Within the data that follows, set down exactly the lines from the one containing "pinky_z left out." through the one containing "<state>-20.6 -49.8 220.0", both ends included.

--

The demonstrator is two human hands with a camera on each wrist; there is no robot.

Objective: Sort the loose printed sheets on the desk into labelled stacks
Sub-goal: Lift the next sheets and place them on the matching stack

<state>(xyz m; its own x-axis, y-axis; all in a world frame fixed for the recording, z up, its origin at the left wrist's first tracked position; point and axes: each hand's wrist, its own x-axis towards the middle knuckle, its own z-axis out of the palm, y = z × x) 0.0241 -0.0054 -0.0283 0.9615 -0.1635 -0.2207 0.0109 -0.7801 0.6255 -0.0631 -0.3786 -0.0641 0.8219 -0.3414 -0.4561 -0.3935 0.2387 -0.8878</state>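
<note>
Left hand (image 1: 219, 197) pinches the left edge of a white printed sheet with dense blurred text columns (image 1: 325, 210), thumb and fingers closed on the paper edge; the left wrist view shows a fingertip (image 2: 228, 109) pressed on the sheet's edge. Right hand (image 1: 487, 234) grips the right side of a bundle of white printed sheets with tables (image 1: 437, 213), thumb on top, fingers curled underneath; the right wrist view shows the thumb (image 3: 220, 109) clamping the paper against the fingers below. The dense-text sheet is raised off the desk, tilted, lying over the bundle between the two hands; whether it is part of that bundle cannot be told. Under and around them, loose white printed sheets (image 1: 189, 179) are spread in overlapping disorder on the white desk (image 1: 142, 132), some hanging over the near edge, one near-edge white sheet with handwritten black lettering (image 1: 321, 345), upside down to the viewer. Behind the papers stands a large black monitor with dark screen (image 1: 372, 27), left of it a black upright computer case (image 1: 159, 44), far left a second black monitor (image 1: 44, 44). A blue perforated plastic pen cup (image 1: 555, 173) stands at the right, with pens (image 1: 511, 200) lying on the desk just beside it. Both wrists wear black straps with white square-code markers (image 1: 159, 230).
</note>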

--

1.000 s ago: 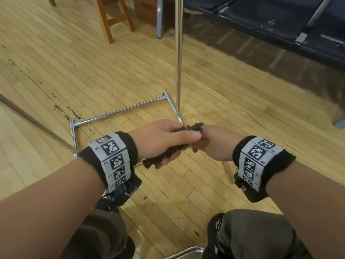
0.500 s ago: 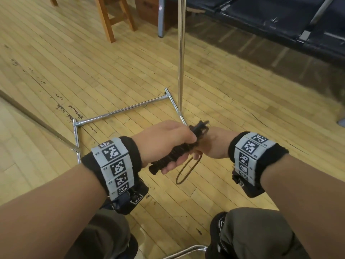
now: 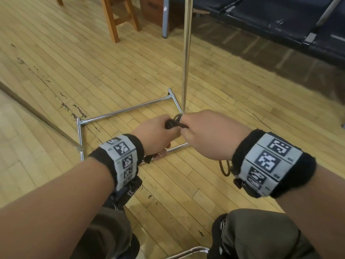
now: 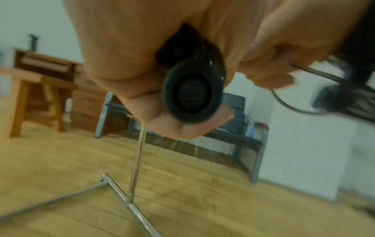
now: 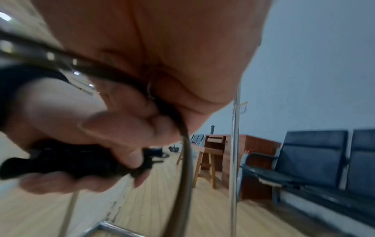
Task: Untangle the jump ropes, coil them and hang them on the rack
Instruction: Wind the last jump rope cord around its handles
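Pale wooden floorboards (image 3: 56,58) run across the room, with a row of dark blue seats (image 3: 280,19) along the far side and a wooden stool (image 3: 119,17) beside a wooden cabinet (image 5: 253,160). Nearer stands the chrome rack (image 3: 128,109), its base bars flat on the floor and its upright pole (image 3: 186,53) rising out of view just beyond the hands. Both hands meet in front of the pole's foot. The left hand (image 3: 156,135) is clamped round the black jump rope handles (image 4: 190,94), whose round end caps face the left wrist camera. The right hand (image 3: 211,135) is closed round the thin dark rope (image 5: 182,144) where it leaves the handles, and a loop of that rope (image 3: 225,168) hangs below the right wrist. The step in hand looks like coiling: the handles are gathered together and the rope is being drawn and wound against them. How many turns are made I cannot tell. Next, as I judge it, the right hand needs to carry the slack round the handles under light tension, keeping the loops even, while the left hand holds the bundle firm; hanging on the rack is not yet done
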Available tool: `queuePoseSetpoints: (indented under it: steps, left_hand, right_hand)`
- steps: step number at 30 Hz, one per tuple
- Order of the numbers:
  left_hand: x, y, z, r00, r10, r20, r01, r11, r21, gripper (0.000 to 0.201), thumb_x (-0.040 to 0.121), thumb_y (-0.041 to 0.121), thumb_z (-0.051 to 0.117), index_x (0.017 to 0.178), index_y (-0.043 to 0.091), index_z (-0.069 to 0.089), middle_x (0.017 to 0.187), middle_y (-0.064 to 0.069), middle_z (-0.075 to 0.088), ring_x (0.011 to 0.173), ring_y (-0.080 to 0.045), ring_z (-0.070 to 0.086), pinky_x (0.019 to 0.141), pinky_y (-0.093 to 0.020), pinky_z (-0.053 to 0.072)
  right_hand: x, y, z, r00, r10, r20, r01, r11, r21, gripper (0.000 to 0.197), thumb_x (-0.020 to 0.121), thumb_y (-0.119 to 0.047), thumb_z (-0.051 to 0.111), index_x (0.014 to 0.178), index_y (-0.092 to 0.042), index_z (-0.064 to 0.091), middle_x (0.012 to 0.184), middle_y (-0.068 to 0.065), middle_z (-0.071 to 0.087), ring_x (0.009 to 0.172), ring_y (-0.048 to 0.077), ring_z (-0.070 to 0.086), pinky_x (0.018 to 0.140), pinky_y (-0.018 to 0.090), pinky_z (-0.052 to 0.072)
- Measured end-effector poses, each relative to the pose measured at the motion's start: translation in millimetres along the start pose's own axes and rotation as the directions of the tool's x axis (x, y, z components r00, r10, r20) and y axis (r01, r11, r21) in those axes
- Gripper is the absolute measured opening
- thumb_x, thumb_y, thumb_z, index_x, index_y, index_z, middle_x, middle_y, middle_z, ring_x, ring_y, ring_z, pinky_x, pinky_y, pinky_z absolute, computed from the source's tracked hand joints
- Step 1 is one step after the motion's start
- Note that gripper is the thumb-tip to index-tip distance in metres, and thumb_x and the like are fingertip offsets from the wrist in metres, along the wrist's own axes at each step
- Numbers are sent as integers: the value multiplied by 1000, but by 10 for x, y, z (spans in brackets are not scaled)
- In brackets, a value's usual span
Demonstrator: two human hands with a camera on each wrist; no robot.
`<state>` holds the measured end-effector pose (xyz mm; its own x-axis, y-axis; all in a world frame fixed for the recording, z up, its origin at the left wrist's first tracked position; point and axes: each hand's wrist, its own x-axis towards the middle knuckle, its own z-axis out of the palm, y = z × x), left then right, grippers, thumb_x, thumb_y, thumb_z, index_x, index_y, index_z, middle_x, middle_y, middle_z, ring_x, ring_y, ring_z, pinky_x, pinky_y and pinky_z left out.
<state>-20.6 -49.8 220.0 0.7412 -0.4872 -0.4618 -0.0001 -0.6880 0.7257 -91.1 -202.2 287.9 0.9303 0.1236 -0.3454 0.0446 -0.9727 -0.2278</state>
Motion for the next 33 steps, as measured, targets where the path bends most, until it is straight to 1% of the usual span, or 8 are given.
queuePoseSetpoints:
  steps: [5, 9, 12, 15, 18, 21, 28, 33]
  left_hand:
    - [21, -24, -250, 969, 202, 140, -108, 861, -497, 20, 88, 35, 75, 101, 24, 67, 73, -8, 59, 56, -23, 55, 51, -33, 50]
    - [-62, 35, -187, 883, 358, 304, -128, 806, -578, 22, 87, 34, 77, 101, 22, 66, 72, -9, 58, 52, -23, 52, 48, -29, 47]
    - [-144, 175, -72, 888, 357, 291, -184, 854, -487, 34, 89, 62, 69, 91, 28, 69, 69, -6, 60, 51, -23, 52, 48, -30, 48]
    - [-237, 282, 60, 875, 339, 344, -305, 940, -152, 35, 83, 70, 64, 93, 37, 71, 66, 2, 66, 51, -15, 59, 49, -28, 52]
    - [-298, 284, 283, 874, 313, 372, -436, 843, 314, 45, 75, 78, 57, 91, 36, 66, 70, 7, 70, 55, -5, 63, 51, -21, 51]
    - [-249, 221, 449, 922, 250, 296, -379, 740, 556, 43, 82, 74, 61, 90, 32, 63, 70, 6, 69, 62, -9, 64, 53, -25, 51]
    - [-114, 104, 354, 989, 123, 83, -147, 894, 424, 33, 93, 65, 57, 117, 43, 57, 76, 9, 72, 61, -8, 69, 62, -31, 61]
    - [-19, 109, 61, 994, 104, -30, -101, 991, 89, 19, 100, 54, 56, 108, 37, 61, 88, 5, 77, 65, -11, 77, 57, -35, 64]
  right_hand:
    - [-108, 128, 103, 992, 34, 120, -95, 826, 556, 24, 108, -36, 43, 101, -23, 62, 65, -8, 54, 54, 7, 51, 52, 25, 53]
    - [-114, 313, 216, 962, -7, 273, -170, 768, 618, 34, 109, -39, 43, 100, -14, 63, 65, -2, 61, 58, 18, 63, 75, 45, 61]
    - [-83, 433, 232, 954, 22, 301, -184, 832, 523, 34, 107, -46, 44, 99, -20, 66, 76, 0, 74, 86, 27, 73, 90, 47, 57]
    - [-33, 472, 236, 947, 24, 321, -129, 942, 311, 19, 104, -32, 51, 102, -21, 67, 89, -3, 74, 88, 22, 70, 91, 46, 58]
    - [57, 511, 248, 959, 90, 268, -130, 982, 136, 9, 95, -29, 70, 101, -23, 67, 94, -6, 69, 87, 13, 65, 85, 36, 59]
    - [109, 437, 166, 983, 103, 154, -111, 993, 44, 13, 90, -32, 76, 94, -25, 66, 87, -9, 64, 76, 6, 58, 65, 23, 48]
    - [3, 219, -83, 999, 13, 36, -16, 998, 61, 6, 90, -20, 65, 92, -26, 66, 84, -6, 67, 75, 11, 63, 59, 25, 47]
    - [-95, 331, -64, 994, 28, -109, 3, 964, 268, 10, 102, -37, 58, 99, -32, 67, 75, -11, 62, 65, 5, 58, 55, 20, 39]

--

Reply |
`<state>` holds the measured end-effector pose (xyz mm; its own x-axis, y-axis; all in a world frame fixed for the recording, z up, its origin at the left wrist's first tracked position; point and axes: each hand's wrist, its own x-axis towards the middle knuckle, its own z-axis out of the palm, y = z × x), left then right, grippers, thumb_x, thumb_y, thumb_z, index_x, index_y, index_z, middle_x, middle_y, middle_z, ring_x, ring_y, ring_z, pinky_x, pinky_y and pinky_z left out.
<state>-20.6 -49.8 220.0 0.7412 -0.4872 -0.4618 -0.0001 -0.6880 0.7257 -91.1 -202.2 287.9 0.9303 0.1236 -0.3454 0.0446 -0.9727 -0.2278</state>

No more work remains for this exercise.